Langkah Hera terhenti ketika sampai di atap gedung sekolahnya yang sepi. Kepalanya menengok ke kanan dan ke kiri guna mencari keberadaan Daniel. Hingga pada akhirnya dia melihat pemuda itu tengah duduk di bangku kayu sambil menatap kosong ke bawah, ke arah lapangan sepak bola yang digunakan para siswa untuk bermain bola dan mengobrol di pinggirannya.
Suasana sekolah sangat ramai, mengingat ini adalah hari terakhir mereka berada di sekolah sebelum liburan panjang tiba. Sementara para guru terlihat sibuk dengan pekerjaan mereka, hingga siswa-siswinya bisa menikmati hari-hari terakhirnya tanpa terganggu oleh apa pun.
Hera mendekati Daniel lalu menyentuh pundaknya. “Lo lagi ngapain?” tanyanya membuat Daniel terkejut dan langsung menoleh ke arahnya.
Daniel tersenyum kecil. “Duduk dulu, Ra!” ajaknya menepuk-nepuk sisi lain bangku yang masih kosong.
Hera tidak menjawab.
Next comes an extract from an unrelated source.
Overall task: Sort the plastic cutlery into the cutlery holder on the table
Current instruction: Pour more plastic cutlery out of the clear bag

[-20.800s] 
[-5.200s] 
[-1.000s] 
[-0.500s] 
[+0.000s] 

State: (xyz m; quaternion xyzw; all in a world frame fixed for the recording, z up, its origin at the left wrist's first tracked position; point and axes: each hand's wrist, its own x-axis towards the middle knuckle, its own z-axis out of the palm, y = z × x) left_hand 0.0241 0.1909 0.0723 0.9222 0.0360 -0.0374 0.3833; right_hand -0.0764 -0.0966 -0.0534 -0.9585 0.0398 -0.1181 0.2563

Gadis itu malah berjalan ke pinggiran atap yang diberi batas tembok setinggi satu meter guna menarik napas panjang. Entahlah, udara terasa sangat panas siang ini, membuat Hera ingin menarik napas lebih banyak untuk mengisi paru-parunya. Debu-debu yang berterbangan mengotori seragam dan wajahnya menambah kesan sesak di sana.
Daniel berjalan ke arah Hera. “Ada sesuatu yang ingin gue bicarakan sama lo, Ra.”
Hera menoleh dengan alis berkerut heran. “Tentang apa?” tanyanya.
Sebenarnya Daniel tidak bisa mengatakan ini, akan tetapi dia memang harus mengatakannya sebelum semuanya terlambat.
“Gue harus pergi, Ra!” kata Daniel getir setelah lama terdiam.
Wajah Hera berubah sedih bercampur bingung. “Ke mana?”
Daniel mengangkat kepalanya untuk menjangkau tepat di iris cokelat milik Hera yang tajam dan menyerupai mata elang itu. Sumpah, dadanya benar-benar sesak sekarang. Andai dia bisa, maka Daniel akan lebih memilih untuk tidak menyampaikan hal ini kepada Hera. “Ke Singapura,” jawabnya.
“Ngapain?”
Daniel menarik napas panjang. “Liburan.”
“Begitu doang?”
Daniel mengangguk berat. “Iya,” jawabnya lembut sekali.
“Terus?” tanya Hera lagi.
Pemuda itu tidak langsung menjawab. Lama sekali Daniel menatap wajah Hera, dan itu membuat perasaan Hera makin tidak karuan.
“Mungkin gue nggak balik ke sini lagi.”
“Oh.”
“Nenek gue sudah terlalu tua untuk tinggal sendirian. Jadi, rencananya kami sekeluarga akan tinggal di sana.”
“Terus masalahnya sama gue apa?”
Daniel diam. Dia meraih tangan Hera dan menggenggamnya kuat-kuat. Mendadak matanya memanas, tubuhnya juga bergetar. Dia tidak percaya bahwa meninggalkan Hera akan semenyakitkan ini baginya.
“Lo nggak mencegah gue pergi?” tanya Daniel.
“Buat apa?”
Daniel merasa kecewa. “Kalau begitu, gue punya permintaan buat lo, Ra!”
“Apa?”
“Berjanjilah untuk selalu bahagia dan jangan pernah menyakiti dirimu sendiri.”
Lalu, Daniel memeluk Hera. Membuat gadis itu kaget bukan main. Akan tetapi, di pelukan Daniel kali ini Hera merasakan kepedihan yang menyesakkan. Tidak ada yang tahu kenapa, bahkan Hera sendiri juga tak paham apa sebabnya. Dia menangis, hanya itu yang dia tahu.
***
“HERA! GAWAT!” teriak Alena sambil berjalan menaiki tangga. Dia langsung berhenti ketika melihat pemandangan itu di depan matanya, kemudian tersenyum. “CIE! Lo berdua pacaran, ya?” lanjutnya langsung membuat Hera dan Daniel salah tingkah dan melepaskan pelukan masing-masing.